What you have to do - Exercise in exact copying: restate word for word only the lines below from the one containing "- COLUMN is" through the one containing "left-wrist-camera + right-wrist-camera", omitting any pictures.

Source data -
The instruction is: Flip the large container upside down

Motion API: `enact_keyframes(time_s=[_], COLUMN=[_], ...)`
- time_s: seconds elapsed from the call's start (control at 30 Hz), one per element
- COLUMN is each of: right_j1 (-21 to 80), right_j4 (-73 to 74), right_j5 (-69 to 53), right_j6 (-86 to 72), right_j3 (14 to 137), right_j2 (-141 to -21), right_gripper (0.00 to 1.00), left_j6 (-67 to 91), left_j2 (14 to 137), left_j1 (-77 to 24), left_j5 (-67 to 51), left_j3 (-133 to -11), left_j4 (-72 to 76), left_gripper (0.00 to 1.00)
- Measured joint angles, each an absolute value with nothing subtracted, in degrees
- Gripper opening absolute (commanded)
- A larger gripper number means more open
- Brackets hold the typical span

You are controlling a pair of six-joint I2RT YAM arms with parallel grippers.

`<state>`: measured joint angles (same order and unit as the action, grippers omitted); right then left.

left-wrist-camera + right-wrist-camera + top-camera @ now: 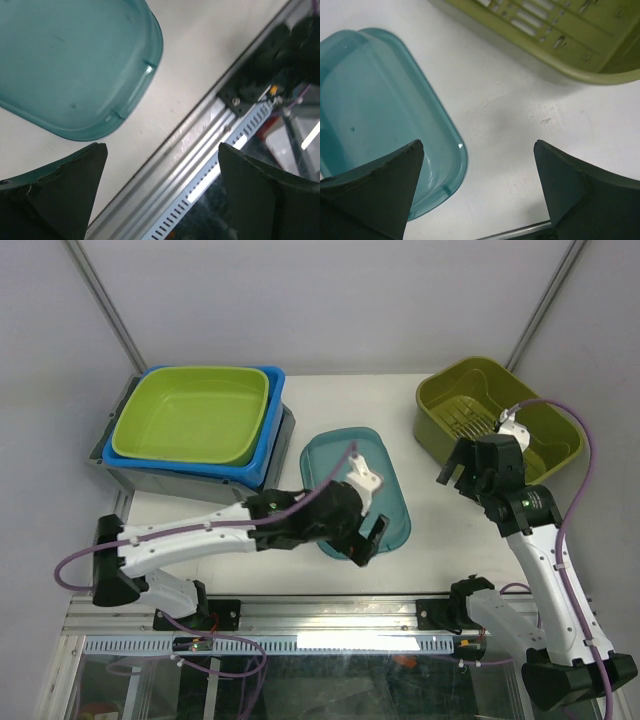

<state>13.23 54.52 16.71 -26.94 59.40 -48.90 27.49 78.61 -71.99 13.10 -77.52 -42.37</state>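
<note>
Large container (pixel 325 465), a see-through teal plastic tub with rounded corners, lies flat on the white table (pixel 430 540) near the middle, between the two robot arms. From both wrist cameras its broad smooth face is turned upward and its lip appears to sit down on the table. That suggests it already rests mouth-down, though the clear plastic makes this hard to confirm. The left pincer (pixel 368 543) hangs over the near end of the container with its two dark fingers spread wide apart and nothing between them; its camera shows only the container's rounded corner, bare table and the metal rail at the table's front edge. The right pincer (pixel 455 478) hovers to the right of the container, near an olive-green basket (pixel 450 400) at the back right corner. Its fingers are also spread wide and it holds nothing. At the back left sits a stack of tubs, a lime-green tub (pixel 190 410) nested in a blue tub (pixel 272 405) on top of a grey bin (pixel 130 475), apart from the container. Judging from this, the flip looks finished or nearly so, and neither arm grips the container. What may remain is moving the arms away and checking that the container lies steady.
</note>
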Motion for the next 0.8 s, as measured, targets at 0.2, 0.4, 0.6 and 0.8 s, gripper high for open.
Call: enact_keyframes(time_s=[0.2,0.4,0.6,0.8], right_j1=[13.23,12.75,9.13,6.76], right_j4=[50.02,45.58,43.51,43.16], right_j5=[23.29,22.65,18.24,17.54], right_j6=[-19.11,-9.65,-5.34,-3.2], right_j3=[60.14,61.87,65.39,69.28], right_j2=[-48.42,-51.77,-61.95,-72.27], right_gripper=[0.99,0.99,0.98,0.97], left_j6=[27.07,26.0,26.15,25.52], left_j2=[91.09,101.32,107.28,107.53], left_j1=[-76.88,-76.79,-72.29,-63.44], left_j5=[6.81,2.98,2.98,2.33], left_j3=[-75.33,-75.07,-74.91,-74.85], left_j4=[-40.84,-35.38,-30.59,-26.22], left_gripper=[0.99,0.99,0.99,0.99])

Output for this task -
- COLUMN is each of: right_j1 (-21 to 80), right_j4 (-73 to 74), right_j5 (-69 to 53), right_j6 (-86 to 72), right_j3 (14 to 137), right_j2 (-141 to -21), right_gripper (0.00 to 1.00), left_j6 (-67 to 91), left_j2 (14 to 137), left_j1 (-77 to 24), left_j5 (-67 to 51), left_j3 (-133 to -11), left_j4 (-72 to 76), left_gripper (0.00 to 1.00)
- Measured joint angles, each an absolute value with nothing subtracted, in degrees
- Gripper opening absolute (commanded)
- A larger gripper number means more open
- Brackets hold the typical span

You are controlling a pair of six-joint I2RT YAM arms with parallel grippers.

`<state>`: measured joint angles (same order and unit as the action, grippers omitted); right then left.

left-wrist-camera + right-wrist-camera + top-camera @ now: 

Here the exercise is finished.